-¿De dónde has
venido? –le preguntó ella–. ¿Eres soldado o músico, o nada más que un pobre
vagabundo?
-Soy lo que tú
quieras –respondió riéndose ligeramente–; te pertenezco por entero. Si te
parece, seré un músico y tú mi dulce laúd, y al poner en tu cuello mis dedos y
tocarte, oiremos cantar a los ángeles.
Delicadamente le
retiró del cuello la blanca piel y lo desvistió. Los amantes se olvidaron de
todo, de los cortesanos y curas que allá afuera conferenciaban, de los criados
que caminaban silenciosos, de la delgada y corva media luna que se sumergía por
entero tras de los árboles. Para ellos florecía el paraíso; mutuamente atraídos
y entrelazados se perdieron en su noche aromada, vieron alborear los blancos
misterios de sus flores, cogieron con manos delicadas y agradecidas sus frutos
anhelados. Jamás había el músico tañido un laúd bajo unos dedos tan seguros y
tan diestros.
-Goldmundo –le susurró
apasionada en el oído–. ¡Ah, mago prodigioso! De ti, mi dulce pez de oro,
quisiera tener un hijo. Y más aún, morir a tu lado. Bébeme, amado, derríteme.

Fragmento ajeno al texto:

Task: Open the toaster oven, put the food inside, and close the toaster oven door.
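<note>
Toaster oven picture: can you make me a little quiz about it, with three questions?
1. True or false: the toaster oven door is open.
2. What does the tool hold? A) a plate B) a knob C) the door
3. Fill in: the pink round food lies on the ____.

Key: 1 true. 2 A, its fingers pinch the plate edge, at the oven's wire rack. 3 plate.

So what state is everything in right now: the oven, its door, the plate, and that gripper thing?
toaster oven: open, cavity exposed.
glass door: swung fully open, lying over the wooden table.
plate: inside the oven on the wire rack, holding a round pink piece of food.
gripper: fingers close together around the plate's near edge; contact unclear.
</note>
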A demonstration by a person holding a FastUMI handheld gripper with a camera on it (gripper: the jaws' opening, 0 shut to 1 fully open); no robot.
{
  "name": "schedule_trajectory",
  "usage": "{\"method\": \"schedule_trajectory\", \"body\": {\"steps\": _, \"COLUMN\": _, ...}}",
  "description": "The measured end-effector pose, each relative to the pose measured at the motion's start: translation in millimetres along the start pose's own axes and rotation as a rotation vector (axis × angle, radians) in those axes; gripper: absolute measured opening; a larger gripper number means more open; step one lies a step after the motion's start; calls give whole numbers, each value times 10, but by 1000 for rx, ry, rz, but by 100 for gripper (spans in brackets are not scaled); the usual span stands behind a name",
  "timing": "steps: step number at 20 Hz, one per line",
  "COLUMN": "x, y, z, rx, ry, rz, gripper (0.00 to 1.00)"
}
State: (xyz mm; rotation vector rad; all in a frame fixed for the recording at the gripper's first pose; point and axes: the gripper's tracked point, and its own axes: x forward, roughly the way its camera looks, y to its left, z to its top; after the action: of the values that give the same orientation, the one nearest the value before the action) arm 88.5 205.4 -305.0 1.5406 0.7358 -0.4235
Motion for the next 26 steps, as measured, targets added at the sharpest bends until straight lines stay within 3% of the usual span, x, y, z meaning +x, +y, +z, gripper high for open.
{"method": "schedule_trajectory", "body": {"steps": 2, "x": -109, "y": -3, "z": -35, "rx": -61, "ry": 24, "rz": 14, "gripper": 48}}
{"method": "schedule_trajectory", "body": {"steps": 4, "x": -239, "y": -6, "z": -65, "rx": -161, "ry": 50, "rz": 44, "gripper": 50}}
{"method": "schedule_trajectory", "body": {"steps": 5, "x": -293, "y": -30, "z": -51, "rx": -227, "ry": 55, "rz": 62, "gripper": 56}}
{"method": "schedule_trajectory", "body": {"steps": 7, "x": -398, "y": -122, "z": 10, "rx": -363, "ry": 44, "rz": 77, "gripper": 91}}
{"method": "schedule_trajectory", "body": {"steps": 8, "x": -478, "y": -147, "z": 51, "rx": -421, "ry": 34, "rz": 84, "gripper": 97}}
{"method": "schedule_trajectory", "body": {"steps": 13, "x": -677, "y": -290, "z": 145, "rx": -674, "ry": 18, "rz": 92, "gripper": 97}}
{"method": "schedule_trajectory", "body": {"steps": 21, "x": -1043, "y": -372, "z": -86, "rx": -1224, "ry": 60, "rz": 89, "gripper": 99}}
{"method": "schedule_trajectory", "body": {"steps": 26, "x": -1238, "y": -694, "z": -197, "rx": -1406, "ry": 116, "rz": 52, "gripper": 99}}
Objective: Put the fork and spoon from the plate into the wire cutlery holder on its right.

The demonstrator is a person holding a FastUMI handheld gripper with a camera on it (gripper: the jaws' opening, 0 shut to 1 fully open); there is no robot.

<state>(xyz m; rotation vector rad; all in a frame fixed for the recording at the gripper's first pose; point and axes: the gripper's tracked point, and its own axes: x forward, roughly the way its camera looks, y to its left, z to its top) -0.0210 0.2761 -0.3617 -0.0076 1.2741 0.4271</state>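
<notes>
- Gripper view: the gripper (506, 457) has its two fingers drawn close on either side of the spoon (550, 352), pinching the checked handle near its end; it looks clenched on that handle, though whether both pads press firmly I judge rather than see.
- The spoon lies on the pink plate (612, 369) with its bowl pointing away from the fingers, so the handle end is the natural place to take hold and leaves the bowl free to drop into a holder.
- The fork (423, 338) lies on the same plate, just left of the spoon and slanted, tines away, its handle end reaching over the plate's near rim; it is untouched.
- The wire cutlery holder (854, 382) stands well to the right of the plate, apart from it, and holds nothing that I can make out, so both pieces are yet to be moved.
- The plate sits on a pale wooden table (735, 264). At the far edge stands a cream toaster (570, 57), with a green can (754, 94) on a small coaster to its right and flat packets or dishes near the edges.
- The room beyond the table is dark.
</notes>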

¡Mátame haciéndome el amor, porque así es como quiero morir!
De lo hondo de
la garganta de Goldmundo brotó un rumor de dicha al advertir que la dureza de
los fríos ojos de la mujer se fundía y debilitaba. En lo hondo de sus ojos se
traslucía el estremecimiento, como un leve temblor y morir, declinante como el
reflejo plateado en la piel de un pez moribundo, de oro mate como el centelleo
de aquellos resplandores mágicos en las profundidades del río. Toda la dicha
que el hombre podía gozar parecía haberse condensado en él en aquel momento.